*What is required*: The copy you give must match the listing below exactly and contain no pictures.
================================
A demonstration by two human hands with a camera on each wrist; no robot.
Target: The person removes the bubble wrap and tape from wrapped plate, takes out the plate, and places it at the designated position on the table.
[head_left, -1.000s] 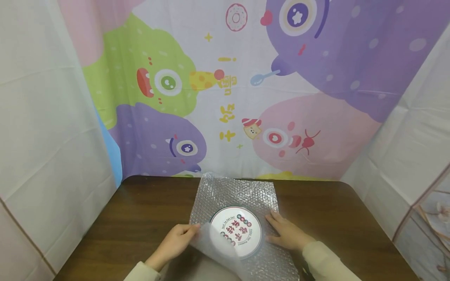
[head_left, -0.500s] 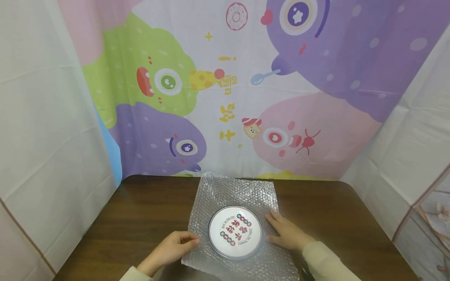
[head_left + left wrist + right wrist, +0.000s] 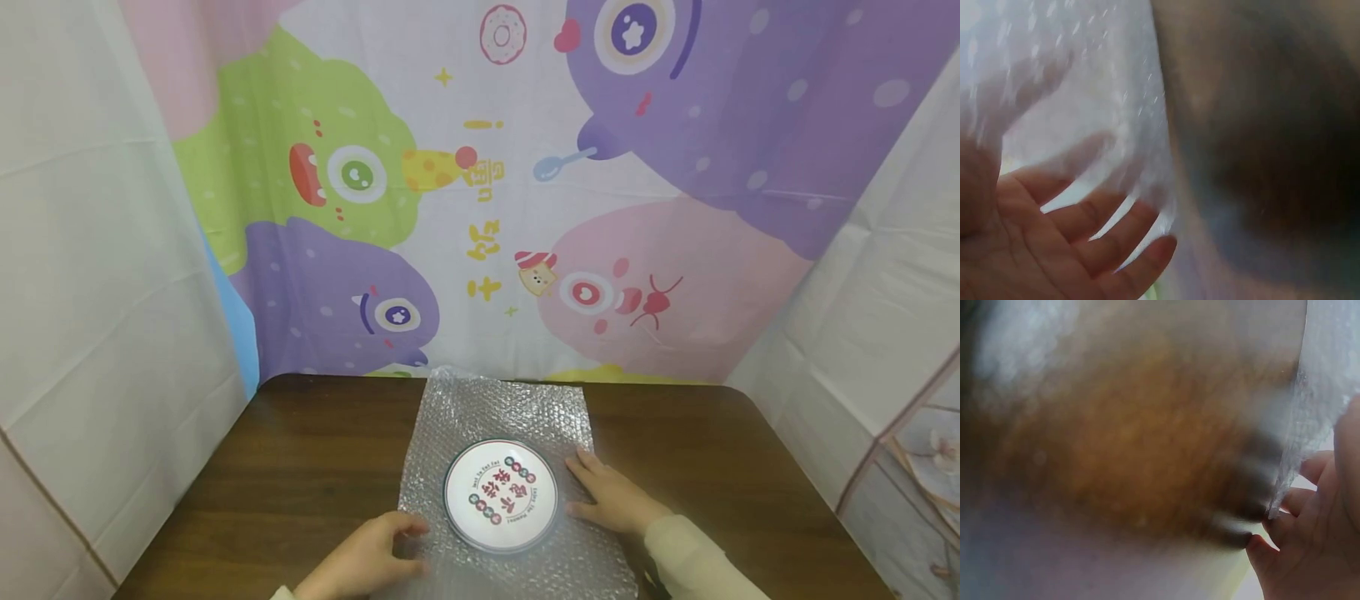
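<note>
A round white plate (image 3: pixel 501 496) with a dark rim line and red lettering lies on a sheet of bubble wrap (image 3: pixel 510 408). My left hand (image 3: pixel 367 552) is at the left edge of the wrap, thumb and fingers apart, with no grip on anything. In the left wrist view, spread fingers (image 3: pixel 1110 244) are partly veiled by the translucent bubble wrap (image 3: pixel 1097 56). To the right of the plate, my right hand (image 3: pixel 611 493) rests on the wrap's right edge with its fingers extended. The right wrist view has these fingers (image 3: pixel 1319 512) at the edge of the wrap (image 3: pixel 1329 356).
The dark wooden table (image 3: pixel 322 442) reaches back to a hanging cloth (image 3: pixel 480 333) printed with cartoon monsters. Pale cloth walls (image 3: pixel 97 250) stand on the left and right sides. Much of both wrist views is blurred.
The near left corner of the wrap, first folded up over the plate by my left hand, now lies back and uncovers it. The left hand has let go and moved lower. The right hand stays put.
</note>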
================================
*Task response*:
A demonstration by two human hands with a camera on each wrist; no robot.
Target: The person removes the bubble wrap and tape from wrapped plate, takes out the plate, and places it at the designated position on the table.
[head_left, -1.000s] 
[head_left, -0.500s] 
[head_left + left wrist + right wrist, +0.000s] 
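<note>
A round white plate (image 3: pixel 501 496) with a dark rim line and red lettering lies on a sheet of bubble wrap (image 3: pixel 510 408). My left hand (image 3: pixel 367 552) is at the left edge of the wrap, thumb and fingers apart, with no grip on anything. In the left wrist view, spread fingers (image 3: pixel 1110 244) are partly veiled by the translucent bubble wrap (image 3: pixel 1097 56). To the right of the plate, my right hand (image 3: pixel 611 493) rests on the wrap's right edge with its fingers extended. The right wrist view has these fingers (image 3: pixel 1319 512) at the edge of the wrap (image 3: pixel 1329 356).
The dark wooden table (image 3: pixel 322 442) reaches back to a hanging cloth (image 3: pixel 480 333) printed with cartoon monsters. Pale cloth walls (image 3: pixel 97 250) stand on the left and right sides. Much of both wrist views is blurred.
The near left corner of the wrap, first folded up over the plate by my left hand, now lies back and uncovers it. The left hand has let go and moved lower. The right hand stays put.
</note>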

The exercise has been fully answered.